# Espaco em disco = 0 depois do openoffice [SOLVED]

## baldeante

Boas,

Deixei o openoffice a instalar este fim de semana e quando cheguei não tinha espaco em disco soube depois pelo utilizador deste forum (Phk) que o problema era dos temporarios do office durante a compilação.

Já apaguei o directorio em questão no entanto preciso de mais espaco em disco para a compilação.

Alem do conteudo dos directorio /usr/portage/ e /var/tmp/portage que mais posso apagar com segurança ????

Será possivel que uma instalação base com X e kde pode ocupar 1.8 GB ???

Só tenho 4.3 GB disponiveis para o gentoo   :Crying or Very sad: 

Se eu colocar um segundo disco temporariamente em fat ou fat 32 posso usa-lo temporariamente para a compilação ???

Tenho de colocar o disco em ext2 ou ext3 ???

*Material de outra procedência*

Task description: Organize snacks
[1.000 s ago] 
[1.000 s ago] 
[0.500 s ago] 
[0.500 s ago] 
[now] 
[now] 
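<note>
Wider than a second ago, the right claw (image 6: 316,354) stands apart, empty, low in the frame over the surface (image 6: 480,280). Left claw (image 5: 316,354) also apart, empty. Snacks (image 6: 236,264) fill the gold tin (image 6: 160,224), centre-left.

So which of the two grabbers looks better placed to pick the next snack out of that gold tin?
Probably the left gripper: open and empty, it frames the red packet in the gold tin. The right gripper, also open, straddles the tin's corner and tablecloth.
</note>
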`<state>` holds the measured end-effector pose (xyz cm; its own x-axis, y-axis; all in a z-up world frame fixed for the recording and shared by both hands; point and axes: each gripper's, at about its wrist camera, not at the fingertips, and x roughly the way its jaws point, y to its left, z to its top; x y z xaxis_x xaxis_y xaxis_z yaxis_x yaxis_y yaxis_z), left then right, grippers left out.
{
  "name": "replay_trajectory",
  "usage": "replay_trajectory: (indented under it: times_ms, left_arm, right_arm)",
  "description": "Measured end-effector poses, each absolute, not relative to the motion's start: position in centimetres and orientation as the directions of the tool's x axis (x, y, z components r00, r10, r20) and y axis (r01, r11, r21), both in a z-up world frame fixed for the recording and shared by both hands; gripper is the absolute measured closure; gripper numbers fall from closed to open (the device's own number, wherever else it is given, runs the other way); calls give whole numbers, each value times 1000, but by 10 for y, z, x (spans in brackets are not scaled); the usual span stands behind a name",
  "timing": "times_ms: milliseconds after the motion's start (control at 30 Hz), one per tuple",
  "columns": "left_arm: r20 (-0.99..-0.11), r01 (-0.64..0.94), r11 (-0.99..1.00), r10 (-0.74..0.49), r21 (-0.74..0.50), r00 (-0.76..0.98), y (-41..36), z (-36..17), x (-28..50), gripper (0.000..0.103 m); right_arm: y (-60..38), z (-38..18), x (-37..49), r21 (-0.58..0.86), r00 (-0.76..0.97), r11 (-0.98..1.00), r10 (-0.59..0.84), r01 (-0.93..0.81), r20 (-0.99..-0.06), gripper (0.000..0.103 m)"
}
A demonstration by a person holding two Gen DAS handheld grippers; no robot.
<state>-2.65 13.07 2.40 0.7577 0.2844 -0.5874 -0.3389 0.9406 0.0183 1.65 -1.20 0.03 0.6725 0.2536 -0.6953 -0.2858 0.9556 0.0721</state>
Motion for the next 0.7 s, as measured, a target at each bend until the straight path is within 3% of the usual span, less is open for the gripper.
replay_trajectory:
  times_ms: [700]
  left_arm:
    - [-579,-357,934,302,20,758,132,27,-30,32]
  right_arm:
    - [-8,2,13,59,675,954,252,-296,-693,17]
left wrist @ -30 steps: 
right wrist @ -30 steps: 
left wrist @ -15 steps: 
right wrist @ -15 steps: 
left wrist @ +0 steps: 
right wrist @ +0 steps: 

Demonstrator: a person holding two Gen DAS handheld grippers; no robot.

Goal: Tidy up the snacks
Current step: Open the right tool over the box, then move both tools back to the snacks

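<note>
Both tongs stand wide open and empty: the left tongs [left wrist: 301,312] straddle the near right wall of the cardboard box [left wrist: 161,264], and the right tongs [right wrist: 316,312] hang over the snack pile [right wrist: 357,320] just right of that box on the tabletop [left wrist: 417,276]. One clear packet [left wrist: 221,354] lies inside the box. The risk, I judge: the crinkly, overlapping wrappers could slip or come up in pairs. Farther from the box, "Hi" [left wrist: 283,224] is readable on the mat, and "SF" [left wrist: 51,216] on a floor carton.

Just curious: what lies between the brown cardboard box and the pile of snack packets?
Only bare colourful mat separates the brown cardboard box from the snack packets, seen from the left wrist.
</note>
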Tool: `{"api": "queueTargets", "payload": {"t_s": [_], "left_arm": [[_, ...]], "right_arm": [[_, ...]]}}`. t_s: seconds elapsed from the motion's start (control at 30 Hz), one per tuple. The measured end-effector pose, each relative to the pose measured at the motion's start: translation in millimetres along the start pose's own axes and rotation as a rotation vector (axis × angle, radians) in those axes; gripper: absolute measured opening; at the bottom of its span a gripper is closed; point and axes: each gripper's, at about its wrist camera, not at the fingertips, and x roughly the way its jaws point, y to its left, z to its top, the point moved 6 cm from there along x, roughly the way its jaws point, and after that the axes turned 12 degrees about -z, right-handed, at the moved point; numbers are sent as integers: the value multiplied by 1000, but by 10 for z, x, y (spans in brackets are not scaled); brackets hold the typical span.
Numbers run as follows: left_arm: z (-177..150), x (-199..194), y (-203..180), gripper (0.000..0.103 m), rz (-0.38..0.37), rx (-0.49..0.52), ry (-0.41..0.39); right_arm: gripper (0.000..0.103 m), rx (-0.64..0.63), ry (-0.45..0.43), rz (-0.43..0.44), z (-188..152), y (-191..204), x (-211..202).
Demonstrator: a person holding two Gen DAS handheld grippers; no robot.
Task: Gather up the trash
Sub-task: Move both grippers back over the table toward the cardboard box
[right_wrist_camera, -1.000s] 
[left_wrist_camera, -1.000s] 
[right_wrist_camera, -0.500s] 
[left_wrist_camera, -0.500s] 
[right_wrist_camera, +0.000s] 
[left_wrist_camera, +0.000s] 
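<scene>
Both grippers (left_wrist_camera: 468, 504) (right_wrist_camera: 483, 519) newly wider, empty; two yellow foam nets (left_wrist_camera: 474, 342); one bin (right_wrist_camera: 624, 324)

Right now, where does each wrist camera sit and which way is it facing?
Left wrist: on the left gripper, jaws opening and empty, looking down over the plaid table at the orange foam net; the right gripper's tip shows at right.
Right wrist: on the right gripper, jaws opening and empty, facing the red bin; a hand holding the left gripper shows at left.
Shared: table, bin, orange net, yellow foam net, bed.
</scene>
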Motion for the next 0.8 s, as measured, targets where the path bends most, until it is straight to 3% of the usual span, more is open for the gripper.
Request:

Como posso mudar a variavel de sistema apenas temporariamente para o segundo disco ???

----------

## fernandotcl

Já tentou o pacote openoffice-bin?  :Very Happy: 

----------

## upaf

Tive esse mesmo problema, faz como o Fernando falou, pega só os binários...

https://forums.gentoo.org/viewtopic.php?t=147707

----------

## baldeante

 *fernandotcl wrote:*   

> Já tentou o pacote openoffice-bin? 

 

Não é só o que me falta !!!!

Quer dizer que não tenho hipotese de ganhar mais espaço só posso remover mesmo aquelas pastas.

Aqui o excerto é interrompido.